In England adults in need of care and support are entitled to assistance from local authorities if they meet eligibility criteria around need, wellbeing and risk although they must pay a means-tested contribution if their income or resources are above a minimum level.26 The level of charge may indeed mean that they pay all the costs. The essence of the changes being made by the policy of personalization is that eligible individuals are encouraged to be more involved in assessing their needs for support; that they are informed how much money they are likely to be allocated to meet these needs, and that they can choose how to meet their needs (summed up in a support plan), although the support plan must be approved by the local authority.

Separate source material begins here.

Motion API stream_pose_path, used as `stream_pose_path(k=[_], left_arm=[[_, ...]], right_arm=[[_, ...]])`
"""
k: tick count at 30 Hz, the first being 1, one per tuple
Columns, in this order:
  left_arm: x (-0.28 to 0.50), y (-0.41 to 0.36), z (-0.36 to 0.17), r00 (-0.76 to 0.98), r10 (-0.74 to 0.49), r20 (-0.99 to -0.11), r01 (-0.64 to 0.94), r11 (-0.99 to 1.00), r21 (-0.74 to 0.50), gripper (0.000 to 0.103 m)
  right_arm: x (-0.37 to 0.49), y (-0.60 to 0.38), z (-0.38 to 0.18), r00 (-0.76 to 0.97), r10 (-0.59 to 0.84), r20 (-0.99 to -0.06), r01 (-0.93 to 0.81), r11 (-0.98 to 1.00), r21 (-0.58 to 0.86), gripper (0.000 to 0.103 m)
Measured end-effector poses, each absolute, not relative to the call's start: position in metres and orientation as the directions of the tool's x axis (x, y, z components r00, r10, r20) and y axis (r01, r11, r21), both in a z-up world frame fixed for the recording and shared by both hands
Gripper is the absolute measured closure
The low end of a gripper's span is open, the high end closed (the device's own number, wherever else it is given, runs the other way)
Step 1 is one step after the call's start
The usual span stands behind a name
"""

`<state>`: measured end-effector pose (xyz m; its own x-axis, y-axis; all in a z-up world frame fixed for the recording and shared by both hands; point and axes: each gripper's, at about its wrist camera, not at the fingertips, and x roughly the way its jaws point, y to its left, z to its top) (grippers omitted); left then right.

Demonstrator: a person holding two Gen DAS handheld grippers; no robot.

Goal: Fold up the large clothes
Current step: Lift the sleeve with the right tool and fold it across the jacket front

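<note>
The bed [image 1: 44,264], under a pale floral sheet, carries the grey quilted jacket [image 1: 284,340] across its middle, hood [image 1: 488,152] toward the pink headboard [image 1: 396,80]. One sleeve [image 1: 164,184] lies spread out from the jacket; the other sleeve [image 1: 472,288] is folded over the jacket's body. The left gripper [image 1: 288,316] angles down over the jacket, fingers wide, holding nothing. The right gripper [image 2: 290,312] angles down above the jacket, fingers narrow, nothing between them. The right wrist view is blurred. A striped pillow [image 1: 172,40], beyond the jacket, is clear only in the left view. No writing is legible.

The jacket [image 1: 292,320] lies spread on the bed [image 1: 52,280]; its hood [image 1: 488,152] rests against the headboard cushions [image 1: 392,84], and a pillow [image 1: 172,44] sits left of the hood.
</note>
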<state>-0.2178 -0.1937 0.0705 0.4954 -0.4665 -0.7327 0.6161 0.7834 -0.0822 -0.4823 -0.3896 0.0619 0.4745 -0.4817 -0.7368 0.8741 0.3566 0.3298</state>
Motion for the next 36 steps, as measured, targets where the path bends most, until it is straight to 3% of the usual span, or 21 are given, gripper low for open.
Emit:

In its early days the sums of money were termed an “individual budget”. Currently, it is referred to as a “personal budget”. In knowledge (to some extent) of the sums available to them, the eligible individual devises a personalized support plan, and can choose to take the money in the form of a direct payment (DP; cash paid to the person or a nominated or appointed proxy). Alternatively, they may combine it with local authority services (managed personal budget), or pass it to an organization or individual to provide the care specified (individual support fund). In some cases, the personal budget is not a regular financial allocation but a one-off payment for equipment such as a washing machine or respite care. However, there are concerns that the benefits for older people may be limited in comparison with other user groups,27,28 and that for older people with dementia, there may be particular complexities or reluctance to change the basis of their care.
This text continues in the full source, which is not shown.